▶ _Data_:
________________________________________
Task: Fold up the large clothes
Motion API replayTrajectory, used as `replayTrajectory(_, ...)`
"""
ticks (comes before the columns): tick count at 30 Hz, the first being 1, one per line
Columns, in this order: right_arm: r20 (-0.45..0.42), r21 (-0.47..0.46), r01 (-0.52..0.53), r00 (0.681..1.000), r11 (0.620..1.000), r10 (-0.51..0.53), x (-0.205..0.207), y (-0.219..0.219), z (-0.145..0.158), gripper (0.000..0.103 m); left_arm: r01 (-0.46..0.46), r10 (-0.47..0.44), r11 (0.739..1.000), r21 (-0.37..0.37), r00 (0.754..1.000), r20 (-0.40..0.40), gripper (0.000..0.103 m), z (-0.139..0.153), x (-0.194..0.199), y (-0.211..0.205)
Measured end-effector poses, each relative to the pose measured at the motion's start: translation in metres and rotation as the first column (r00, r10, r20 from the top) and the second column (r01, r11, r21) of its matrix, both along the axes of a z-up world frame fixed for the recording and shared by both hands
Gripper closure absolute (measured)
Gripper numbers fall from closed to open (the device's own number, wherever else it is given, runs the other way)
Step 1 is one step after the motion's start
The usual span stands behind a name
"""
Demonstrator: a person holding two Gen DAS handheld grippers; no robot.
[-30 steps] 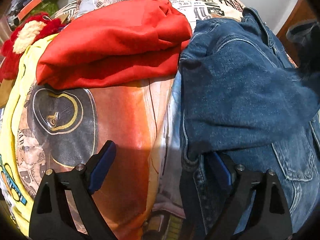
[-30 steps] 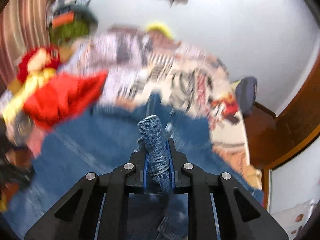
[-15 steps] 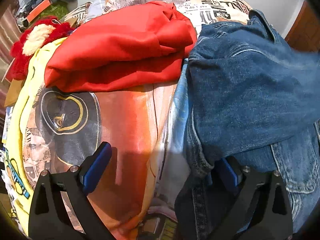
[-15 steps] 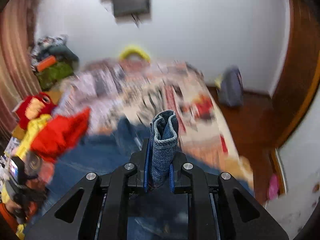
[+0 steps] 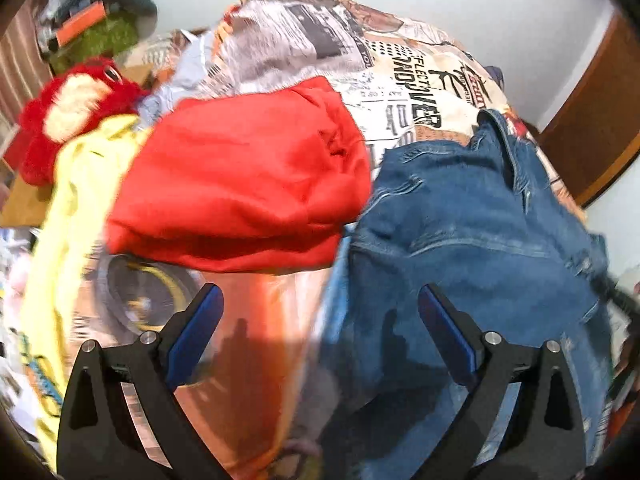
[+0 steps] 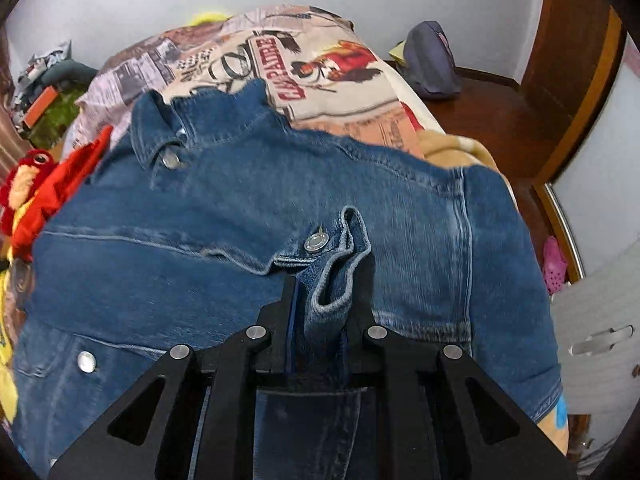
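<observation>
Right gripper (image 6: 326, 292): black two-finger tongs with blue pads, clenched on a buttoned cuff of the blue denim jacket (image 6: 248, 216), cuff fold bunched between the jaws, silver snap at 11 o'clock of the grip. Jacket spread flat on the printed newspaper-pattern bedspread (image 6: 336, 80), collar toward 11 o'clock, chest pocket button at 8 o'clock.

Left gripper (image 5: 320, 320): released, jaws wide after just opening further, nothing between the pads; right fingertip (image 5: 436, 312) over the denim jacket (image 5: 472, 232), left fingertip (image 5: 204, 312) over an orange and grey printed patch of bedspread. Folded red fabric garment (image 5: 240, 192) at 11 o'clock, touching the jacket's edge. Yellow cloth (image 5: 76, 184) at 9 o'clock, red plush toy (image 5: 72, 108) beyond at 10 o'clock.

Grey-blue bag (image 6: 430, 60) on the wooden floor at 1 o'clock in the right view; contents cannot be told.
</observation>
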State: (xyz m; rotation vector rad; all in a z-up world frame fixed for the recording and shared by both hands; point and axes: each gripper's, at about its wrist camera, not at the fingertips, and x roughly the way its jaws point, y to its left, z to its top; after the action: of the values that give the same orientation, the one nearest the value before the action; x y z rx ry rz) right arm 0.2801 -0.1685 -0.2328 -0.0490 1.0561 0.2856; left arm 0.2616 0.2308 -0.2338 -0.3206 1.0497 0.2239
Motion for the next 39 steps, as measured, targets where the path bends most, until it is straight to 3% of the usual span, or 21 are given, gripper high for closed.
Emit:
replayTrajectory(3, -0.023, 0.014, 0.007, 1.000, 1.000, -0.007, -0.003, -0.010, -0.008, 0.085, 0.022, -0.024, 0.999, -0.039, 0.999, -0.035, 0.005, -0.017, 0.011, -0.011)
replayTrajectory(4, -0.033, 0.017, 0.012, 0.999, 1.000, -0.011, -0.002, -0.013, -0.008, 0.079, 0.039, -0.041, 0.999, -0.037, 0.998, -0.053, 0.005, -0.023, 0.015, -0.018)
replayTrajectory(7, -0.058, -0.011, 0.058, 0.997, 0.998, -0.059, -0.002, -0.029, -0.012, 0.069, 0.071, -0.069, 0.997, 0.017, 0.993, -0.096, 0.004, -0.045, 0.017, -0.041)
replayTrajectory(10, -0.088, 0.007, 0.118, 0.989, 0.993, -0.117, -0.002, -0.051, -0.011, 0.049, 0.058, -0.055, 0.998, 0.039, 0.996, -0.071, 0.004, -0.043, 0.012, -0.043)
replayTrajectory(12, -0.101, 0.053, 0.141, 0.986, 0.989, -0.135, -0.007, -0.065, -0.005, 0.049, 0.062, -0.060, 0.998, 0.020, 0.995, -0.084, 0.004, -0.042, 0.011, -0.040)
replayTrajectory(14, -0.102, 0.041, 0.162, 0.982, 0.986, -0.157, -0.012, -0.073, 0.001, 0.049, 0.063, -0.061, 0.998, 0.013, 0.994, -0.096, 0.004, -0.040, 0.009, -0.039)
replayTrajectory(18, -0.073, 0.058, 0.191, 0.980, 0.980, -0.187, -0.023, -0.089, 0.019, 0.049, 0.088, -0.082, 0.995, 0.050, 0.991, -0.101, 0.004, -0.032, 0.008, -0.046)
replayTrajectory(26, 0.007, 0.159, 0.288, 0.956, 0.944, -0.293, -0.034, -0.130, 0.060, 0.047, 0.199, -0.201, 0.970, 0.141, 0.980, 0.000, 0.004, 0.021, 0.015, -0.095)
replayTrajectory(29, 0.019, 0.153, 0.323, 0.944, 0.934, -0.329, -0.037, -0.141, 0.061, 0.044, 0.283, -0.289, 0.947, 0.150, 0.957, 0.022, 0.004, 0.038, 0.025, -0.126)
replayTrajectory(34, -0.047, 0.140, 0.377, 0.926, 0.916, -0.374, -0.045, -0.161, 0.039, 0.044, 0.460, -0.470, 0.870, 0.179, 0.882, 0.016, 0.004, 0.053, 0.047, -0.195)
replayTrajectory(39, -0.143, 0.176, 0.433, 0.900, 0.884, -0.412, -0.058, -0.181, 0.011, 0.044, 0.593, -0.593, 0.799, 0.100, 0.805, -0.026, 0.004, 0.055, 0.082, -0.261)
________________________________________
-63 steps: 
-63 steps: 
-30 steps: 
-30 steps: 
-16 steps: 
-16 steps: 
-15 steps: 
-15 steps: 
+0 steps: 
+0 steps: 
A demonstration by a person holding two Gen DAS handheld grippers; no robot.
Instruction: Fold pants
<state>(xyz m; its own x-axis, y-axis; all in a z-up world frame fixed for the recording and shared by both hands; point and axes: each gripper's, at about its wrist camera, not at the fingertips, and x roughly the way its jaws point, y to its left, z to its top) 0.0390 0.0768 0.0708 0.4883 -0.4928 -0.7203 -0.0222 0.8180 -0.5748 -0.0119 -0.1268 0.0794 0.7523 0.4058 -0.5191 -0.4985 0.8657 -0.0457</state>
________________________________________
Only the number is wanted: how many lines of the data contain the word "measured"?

▶ _Exercise answer_: 3